#### DATASET EXCERPTS ####

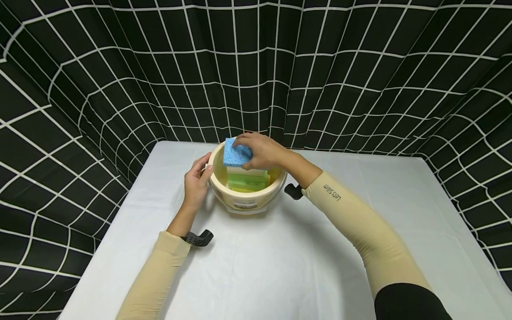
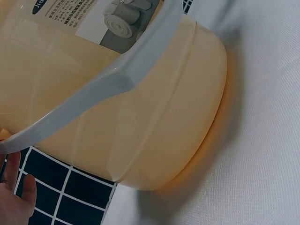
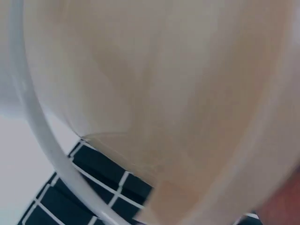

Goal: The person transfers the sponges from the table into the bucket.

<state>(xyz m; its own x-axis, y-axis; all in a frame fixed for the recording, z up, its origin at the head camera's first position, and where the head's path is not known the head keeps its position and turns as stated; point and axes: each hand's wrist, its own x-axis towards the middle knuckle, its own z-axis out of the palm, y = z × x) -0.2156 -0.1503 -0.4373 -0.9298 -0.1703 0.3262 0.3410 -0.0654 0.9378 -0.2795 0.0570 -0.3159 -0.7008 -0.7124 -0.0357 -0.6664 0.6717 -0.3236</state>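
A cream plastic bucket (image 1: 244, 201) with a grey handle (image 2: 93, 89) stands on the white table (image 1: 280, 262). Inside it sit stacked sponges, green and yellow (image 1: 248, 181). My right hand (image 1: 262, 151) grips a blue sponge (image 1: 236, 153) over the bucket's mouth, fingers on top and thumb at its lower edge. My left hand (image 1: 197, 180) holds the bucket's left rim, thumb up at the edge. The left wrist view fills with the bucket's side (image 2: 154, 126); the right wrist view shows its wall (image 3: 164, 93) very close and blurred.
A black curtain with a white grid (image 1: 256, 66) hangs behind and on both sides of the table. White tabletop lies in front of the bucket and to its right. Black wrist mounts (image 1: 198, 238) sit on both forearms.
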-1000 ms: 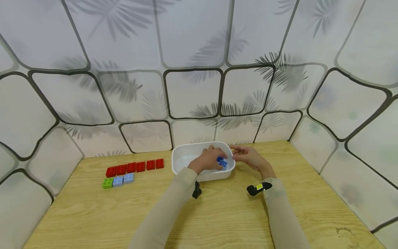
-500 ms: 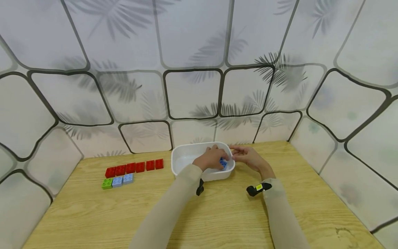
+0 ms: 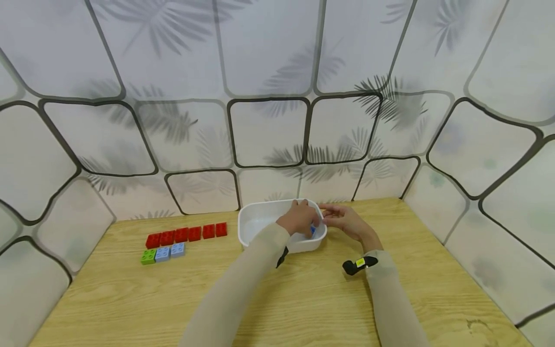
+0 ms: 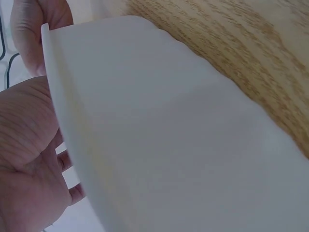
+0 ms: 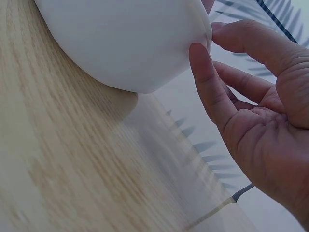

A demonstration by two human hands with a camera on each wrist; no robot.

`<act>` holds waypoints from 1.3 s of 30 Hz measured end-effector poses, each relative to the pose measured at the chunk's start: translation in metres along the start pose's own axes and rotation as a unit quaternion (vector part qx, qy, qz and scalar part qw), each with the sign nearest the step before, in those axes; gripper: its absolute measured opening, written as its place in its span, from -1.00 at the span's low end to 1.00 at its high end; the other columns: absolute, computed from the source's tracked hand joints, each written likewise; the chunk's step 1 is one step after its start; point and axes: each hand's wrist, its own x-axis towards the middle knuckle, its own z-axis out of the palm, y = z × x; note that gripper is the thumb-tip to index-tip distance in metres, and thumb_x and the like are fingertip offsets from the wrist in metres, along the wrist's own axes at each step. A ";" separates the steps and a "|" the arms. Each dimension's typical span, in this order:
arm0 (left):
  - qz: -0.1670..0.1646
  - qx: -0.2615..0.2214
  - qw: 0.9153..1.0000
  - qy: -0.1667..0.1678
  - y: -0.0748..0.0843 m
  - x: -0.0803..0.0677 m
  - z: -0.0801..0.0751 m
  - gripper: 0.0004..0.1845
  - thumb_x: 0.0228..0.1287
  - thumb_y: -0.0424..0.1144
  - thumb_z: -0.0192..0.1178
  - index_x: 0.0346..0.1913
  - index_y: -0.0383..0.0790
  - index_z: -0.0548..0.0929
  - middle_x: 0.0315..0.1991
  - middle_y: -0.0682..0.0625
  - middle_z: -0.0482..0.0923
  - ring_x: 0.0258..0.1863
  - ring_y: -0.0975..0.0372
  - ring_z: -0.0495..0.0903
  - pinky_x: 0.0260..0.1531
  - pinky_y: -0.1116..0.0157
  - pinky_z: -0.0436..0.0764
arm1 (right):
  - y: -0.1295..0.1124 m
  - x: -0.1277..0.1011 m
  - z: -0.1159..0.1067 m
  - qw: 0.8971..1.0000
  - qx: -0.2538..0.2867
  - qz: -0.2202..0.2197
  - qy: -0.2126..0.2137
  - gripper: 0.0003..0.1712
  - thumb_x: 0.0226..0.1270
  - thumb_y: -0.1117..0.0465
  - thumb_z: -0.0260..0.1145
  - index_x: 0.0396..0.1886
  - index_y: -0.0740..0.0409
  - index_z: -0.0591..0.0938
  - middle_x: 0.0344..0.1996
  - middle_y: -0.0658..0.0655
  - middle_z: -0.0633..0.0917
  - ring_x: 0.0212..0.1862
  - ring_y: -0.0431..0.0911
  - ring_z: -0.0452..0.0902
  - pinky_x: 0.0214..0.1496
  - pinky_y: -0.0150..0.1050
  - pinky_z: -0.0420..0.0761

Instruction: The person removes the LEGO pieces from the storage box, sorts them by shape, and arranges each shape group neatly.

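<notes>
A white tub [image 3: 260,222] stands at the back middle of the wooden table [image 3: 303,299]. My left hand [image 3: 299,219] reaches down into it, over the blue bricks [image 3: 312,230], of which only a sliver shows. The tub wall [image 4: 169,121] hides those fingers in the left wrist view, where only the palm of the left hand [image 4: 24,159] shows. My right hand [image 3: 344,221] is at the tub's right end. Its thumb [image 5: 207,82] touches the outer wall of the tub [image 5: 125,38], and its fingers lie fairly straight by the rim.
A row of several red bricks [image 3: 186,234] lies left of the tub. In front of it sit a green brick [image 3: 148,256] and two light blue bricks [image 3: 170,251]. Patterned white walls enclose the table at the back and sides.
My left hand has moved further right and deeper into the tub, now covering most of the blue bricks. The right hand has stayed at the tub's right end.
</notes>
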 end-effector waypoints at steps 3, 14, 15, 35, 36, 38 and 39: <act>-0.003 0.013 1.000 -0.004 0.001 0.000 0.001 -0.64 0.09 -0.18 0.51 0.00 0.13 0.81 0.01 0.21 0.73 0.21 0.13 0.41 0.31 0.00 0.28 | 0.000 0.001 0.001 1.000 -0.001 0.000 0.000 -0.28 0.46 0.40 0.25 0.53 0.44 0.23 -0.08 -0.05 0.67 -0.03 -0.24 0.64 0.04 -0.32 0.66; -0.009 0.022 1.000 -0.006 0.001 -0.002 0.004 -0.61 0.10 -0.16 0.52 0.04 0.13 0.80 0.09 0.18 0.71 0.23 0.11 0.40 0.35 -0.03 0.26 | 0.001 0.002 0.004 1.000 0.006 -0.008 -0.012 -0.27 0.47 0.40 0.23 0.53 0.49 0.18 -0.08 -0.05 0.67 -0.04 -0.24 0.64 0.04 -0.34 0.66; -0.009 0.022 1.000 -0.003 0.001 -0.002 0.004 -0.61 0.09 -0.16 0.52 0.03 0.13 0.80 0.08 0.18 0.71 0.22 0.11 0.40 0.34 -0.02 0.27 | 0.001 0.002 0.005 1.000 0.006 -0.007 -0.012 -0.27 0.47 0.40 0.24 0.53 0.48 0.18 -0.08 -0.05 0.67 -0.04 -0.24 0.64 0.04 -0.34 0.66; 0.004 -0.031 0.997 0.077 -0.023 -0.042 -0.028 -0.65 0.05 -0.15 0.55 -0.08 0.00 0.72 -0.20 0.13 0.67 -0.11 0.21 0.40 0.08 0.11 0.24 | 0.002 0.002 0.004 1.000 -0.007 0.004 0.011 -0.29 0.45 0.40 0.26 0.51 0.48 0.24 -0.11 -0.04 0.68 -0.04 -0.25 0.62 0.03 -0.36 0.65; 0.005 -0.040 0.996 0.081 -0.026 -0.046 -0.031 -0.66 0.06 -0.16 0.54 -0.08 -0.01 0.71 -0.20 0.12 0.66 -0.12 0.21 0.39 0.10 0.10 0.24 | 0.001 0.002 0.004 1.000 -0.008 0.004 0.013 -0.29 0.45 0.40 0.27 0.50 0.48 0.24 -0.10 -0.02 0.69 -0.04 -0.25 0.63 0.03 -0.36 0.65; 0.007 -0.060 0.994 0.089 -0.030 -0.054 -0.037 -0.66 0.08 -0.16 0.53 -0.09 -0.01 0.67 -0.21 0.11 0.62 -0.12 0.20 0.38 0.13 0.05 0.24 | 0.001 0.001 0.003 1.000 -0.010 0.006 0.016 -0.28 0.44 0.40 0.27 0.51 0.47 0.25 -0.09 0.00 0.69 -0.04 -0.25 0.63 0.03 -0.36 0.65; 0.008 -0.071 0.993 0.095 -0.032 -0.059 -0.039 -0.66 0.08 -0.17 0.53 -0.09 -0.01 0.66 -0.21 0.10 0.61 -0.12 0.19 0.38 0.15 0.03 0.24 | 0.001 0.001 0.003 1.000 -0.010 0.008 0.019 -0.28 0.44 0.40 0.28 0.50 0.46 0.25 -0.09 0.01 0.70 -0.04 -0.26 0.64 0.04 -0.36 0.65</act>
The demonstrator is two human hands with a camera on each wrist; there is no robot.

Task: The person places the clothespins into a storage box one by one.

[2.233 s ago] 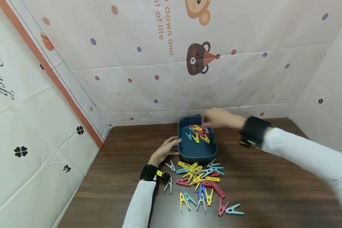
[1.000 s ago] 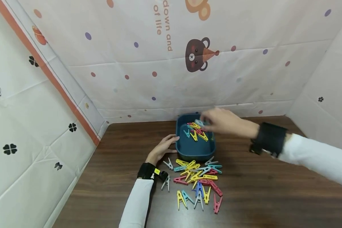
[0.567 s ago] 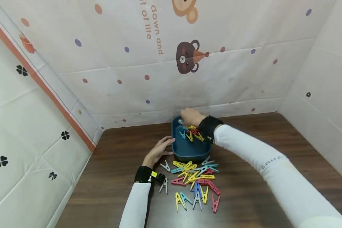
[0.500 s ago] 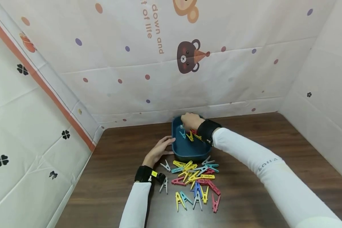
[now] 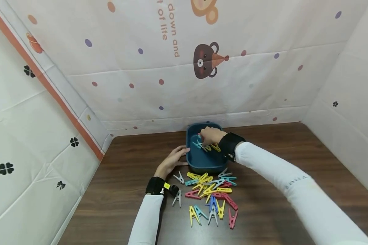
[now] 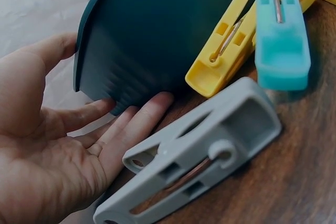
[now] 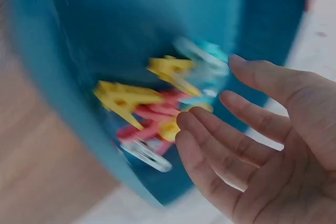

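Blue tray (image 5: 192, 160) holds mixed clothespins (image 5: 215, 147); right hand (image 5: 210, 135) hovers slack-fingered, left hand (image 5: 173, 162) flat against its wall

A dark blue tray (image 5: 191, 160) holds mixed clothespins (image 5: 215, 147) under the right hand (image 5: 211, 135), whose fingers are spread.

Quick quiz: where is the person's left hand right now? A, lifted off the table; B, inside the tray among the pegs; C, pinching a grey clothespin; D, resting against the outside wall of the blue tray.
D: the left hand lays straight fingers on the blue tray wall, grey clothespin alongside.
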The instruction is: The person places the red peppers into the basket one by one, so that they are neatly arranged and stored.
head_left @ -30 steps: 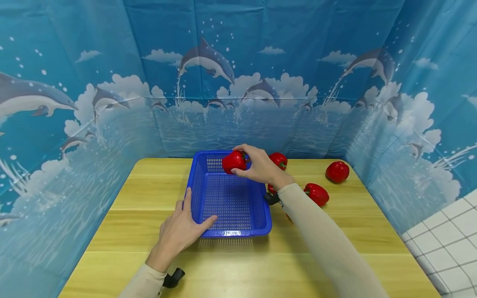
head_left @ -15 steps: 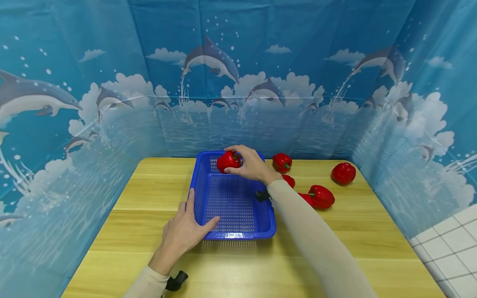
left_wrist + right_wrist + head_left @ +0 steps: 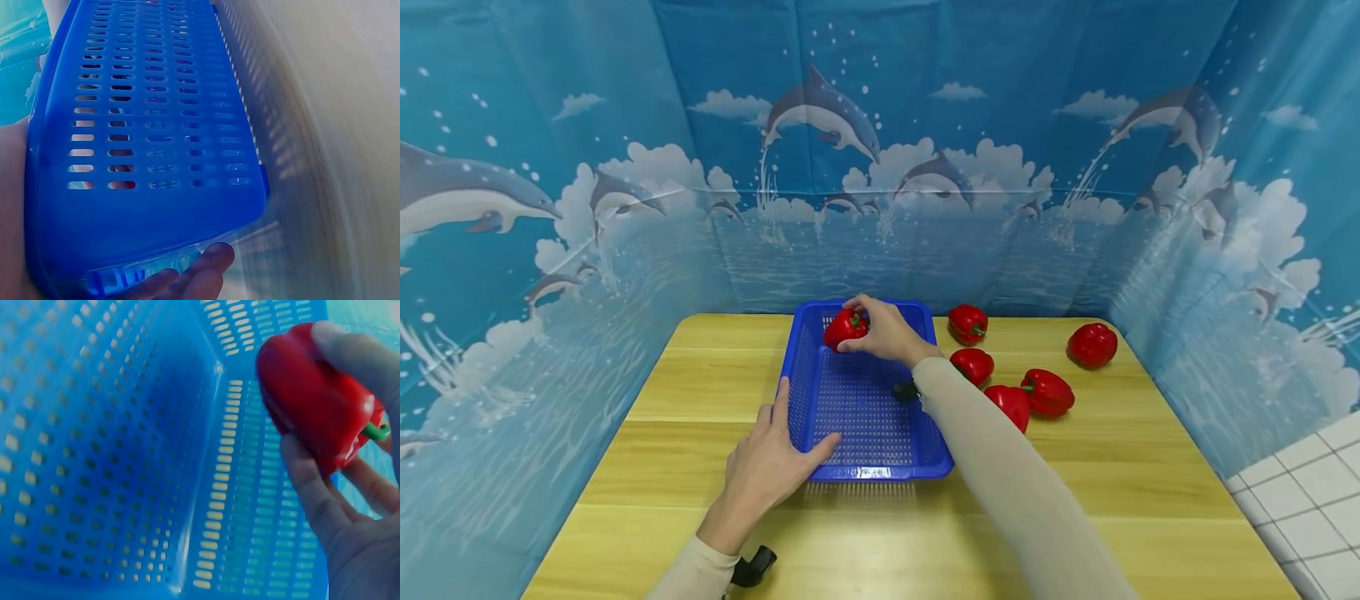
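Fingers (image 3: 303, 481) of right hand (image 3: 887, 333) curled round red pepper (image 3: 845, 328) | left hand (image 3: 767, 467) fingers straight, touching blue basket (image 3: 797, 367)

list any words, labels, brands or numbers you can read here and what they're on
None can be read.
A small pale label on the near rim of the blue basket: too small and blurred to read.
The dolphin backdrop shows pictures only, no lettering.
The red pepper in the right hand and the left hand on the basket's corner carry no markings.
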Demonstrator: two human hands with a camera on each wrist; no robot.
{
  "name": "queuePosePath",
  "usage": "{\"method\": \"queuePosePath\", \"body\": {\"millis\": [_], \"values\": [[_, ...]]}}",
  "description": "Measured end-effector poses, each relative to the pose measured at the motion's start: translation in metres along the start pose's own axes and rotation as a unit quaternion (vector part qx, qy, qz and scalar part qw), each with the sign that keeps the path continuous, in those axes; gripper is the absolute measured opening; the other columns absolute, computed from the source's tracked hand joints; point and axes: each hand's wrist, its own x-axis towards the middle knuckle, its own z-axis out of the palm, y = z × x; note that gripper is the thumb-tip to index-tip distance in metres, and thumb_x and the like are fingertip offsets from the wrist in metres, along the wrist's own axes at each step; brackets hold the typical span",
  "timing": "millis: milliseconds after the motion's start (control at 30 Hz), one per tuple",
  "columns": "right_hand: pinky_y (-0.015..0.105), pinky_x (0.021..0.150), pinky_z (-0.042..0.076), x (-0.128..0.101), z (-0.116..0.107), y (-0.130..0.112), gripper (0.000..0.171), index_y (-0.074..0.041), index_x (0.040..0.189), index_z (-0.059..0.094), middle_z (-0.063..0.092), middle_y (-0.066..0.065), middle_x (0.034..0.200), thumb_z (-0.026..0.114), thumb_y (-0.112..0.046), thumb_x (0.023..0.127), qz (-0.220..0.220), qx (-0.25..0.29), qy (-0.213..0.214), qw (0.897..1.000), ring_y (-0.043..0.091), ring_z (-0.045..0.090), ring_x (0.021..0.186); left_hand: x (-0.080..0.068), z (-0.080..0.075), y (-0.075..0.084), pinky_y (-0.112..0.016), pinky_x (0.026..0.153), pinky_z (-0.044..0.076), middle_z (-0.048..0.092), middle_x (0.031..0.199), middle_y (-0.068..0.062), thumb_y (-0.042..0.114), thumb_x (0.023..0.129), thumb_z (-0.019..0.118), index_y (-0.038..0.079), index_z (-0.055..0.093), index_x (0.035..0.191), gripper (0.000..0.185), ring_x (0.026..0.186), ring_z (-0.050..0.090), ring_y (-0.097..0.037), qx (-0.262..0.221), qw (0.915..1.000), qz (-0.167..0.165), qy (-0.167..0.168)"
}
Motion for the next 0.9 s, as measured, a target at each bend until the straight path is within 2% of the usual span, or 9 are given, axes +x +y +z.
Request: {"method": "queuePosePath", "body": {"millis": [267, 533, 733, 900], "values": [[0.056, 0.119, 0.066, 0.006, 0.011, -0.004, 0.075, -0.015, 0.163, 0.061, 0.069, 0.018, 0.159, 0.097, -0.03, 0.099, 0.037, -0.011, -0.018, 0.999, 0.038, 0.07, 0.145, -0.001, 0.0, 0.001, -0.034, 0.052, 0.048, 0.06, 0.164, -0.028, 0.086, 0.096, 0.074, 0.017, 0.011, 0.19, 0.132, 0.075, 0.062, -0.029, -0.001, 1.0, 0.005, 0.005], [0.056, 0.126, 0.06, 0.008, 0.022, -0.002, 0.078, -0.013, 0.166, 0.059, 0.068, 0.019, 0.161, 0.097, -0.024, 0.099, 0.036, -0.046, -0.043, 0.997, 0.04, 0.066, 0.151, -0.002, 0.003, 0.002, -0.036, 0.056, 0.055, 0.06, 0.164, -0.028, 0.086, 0.096, 0.075, 0.017, 0.012, 0.19, 0.132, 0.081, 0.068, -0.032, 0.003, 0.9999, 0.01, 0.009], [0.054, 0.123, 0.063, 0.006, 0.024, -0.003, 0.076, -0.011, 0.166, 0.06, 0.072, 0.019, 0.159, 0.096, -0.021, 0.099, 0.035, -0.022, -0.056, 0.998, 0.038, 0.073, 0.142, -0.001, 0.004, 0.001, -0.036, 0.058, 0.057, 0.061, 0.163, -0.026, 0.089, 0.096, 0.072, 0.017, 0.012, 0.19, 0.132, 0.083, 0.069, -0.032, -0.001, 0.9999, 0.01, 0.01], [0.054, 0.121, 0.064, 0.007, 0.027, -0.008, 0.069, -0.006, 0.162, 0.062, 0.076, 0.02, 0.152, 0.092, -0.026, 0.103, 0.054, -0.019, -0.058, 0.997, 0.036, 0.076, 0.137, 0.0, 0.002, -0.001, -0.034, 0.055, 0.052, 0.062, 0.161, -0.026, 0.087, 0.096, 0.073, 0.018, 0.012, 0.19, 0.131, 0.079, 0.065, -0.03, -0.006, 0.9999, 0.006, 0.013]]}}
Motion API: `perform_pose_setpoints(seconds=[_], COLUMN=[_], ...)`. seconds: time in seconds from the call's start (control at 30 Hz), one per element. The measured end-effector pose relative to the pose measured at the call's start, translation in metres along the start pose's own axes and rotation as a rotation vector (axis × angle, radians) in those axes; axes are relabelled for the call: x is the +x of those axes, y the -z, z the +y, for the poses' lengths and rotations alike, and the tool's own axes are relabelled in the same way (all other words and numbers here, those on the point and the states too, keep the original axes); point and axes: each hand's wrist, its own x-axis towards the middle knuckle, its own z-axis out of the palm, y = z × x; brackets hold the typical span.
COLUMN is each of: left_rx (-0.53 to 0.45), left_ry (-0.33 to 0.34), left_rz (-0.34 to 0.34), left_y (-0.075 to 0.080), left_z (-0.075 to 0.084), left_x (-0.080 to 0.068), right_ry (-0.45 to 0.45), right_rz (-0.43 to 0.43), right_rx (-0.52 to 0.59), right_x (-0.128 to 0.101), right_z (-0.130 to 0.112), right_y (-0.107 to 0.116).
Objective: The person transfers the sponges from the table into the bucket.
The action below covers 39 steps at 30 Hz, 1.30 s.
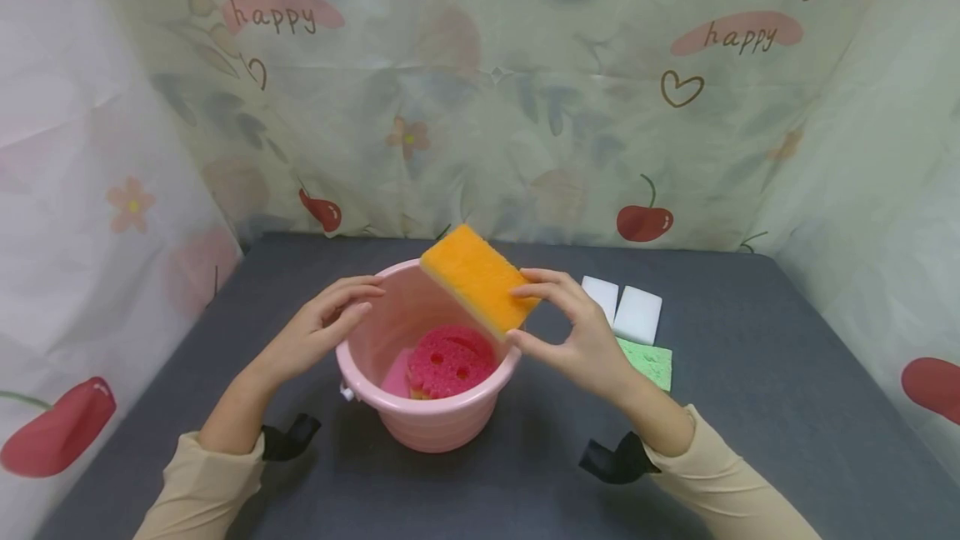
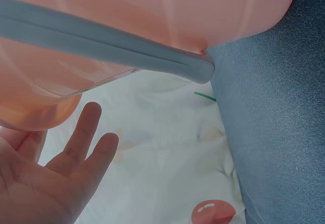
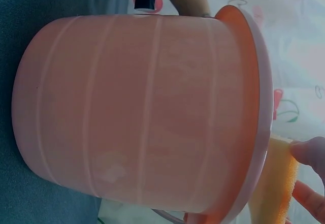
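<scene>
My right hand (image 1: 558, 319) pinches an orange sponge (image 1: 477, 277) with a yellow underside by its near end and holds it tilted above the rim of a pink bucket (image 1: 427, 422). In the right wrist view the sponge's edge (image 3: 277, 183) shows beside the bucket wall (image 3: 142, 107), with a fingertip (image 3: 307, 150) on it. Inside the bucket lie a red smiley-face sponge (image 1: 448, 359) and a pink piece (image 1: 396, 373). My left hand (image 1: 330, 319) touches the bucket's left rim with straight fingers (image 2: 84, 132), under the bucket's grey handle (image 2: 101, 43).
Two white sponge blocks (image 1: 637, 313) and a green sponge (image 1: 649, 361) lie on the dark grey table (image 1: 750, 407) just right of the bucket. A cherry-print cloth (image 1: 525, 107) walls the table at the back and both sides.
</scene>
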Motion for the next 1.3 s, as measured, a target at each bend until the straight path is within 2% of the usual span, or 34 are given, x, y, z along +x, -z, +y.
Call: perform_pose_setpoints(seconds=[0.33, 0.67, 1.3], left_rx=[-0.012, -0.009, 0.000], left_ry=[-0.011, 0.006, 0.009], left_rz=[-0.003, -0.006, -0.007], left_y=[0.001, 0.000, 0.000], left_z=[0.000, 0.000, 0.000], left_x=[0.000, 0.000, 0.000], right_ry=[0.032, 0.040, 0.012], right_rz=[-0.023, -0.070, -0.136], right_rx=[0.034, 0.046, -0.010], right_x=[0.001, 0.003, 0.004], right_z=[-0.002, -0.004, -0.006], right_y=[-0.007, -0.011, -0.015])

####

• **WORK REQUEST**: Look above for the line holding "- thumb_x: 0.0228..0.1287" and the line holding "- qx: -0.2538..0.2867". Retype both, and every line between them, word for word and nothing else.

• **EXERCISE RESPONSE**:
  - thumb_x: 0.0228..0.1287
  - thumb_y: -0.0424..0.1144
  - thumb_z: -0.0192..0.1178
  - index_x: 0.0346..0.1913
  - index_y: -0.0383..0.0790
  - index_z: -0.0548..0.0929
  - middle_x: 0.0315..0.1991
  - middle_y: -0.0682..0.0625
  - middle_z: -0.0482..0.0923
  - ring_x: 0.0258..0.1863
  - ring_y: -0.0975..0.0372
  - ring_z: -0.0495..0.0903
  - pinky_x: 0.0260..0.1531
  - pinky_y: -0.1116..0.0157
  - pinky_z: -0.0436..0.0764
arm1 (right):
  - y: -0.1295..0.1124 m
  - x: -0.1277..0.1011 m
  - z: -0.1159..0.1067 m
  - qw: 0.8971..1.0000
  - qx: -0.2538..0.2867

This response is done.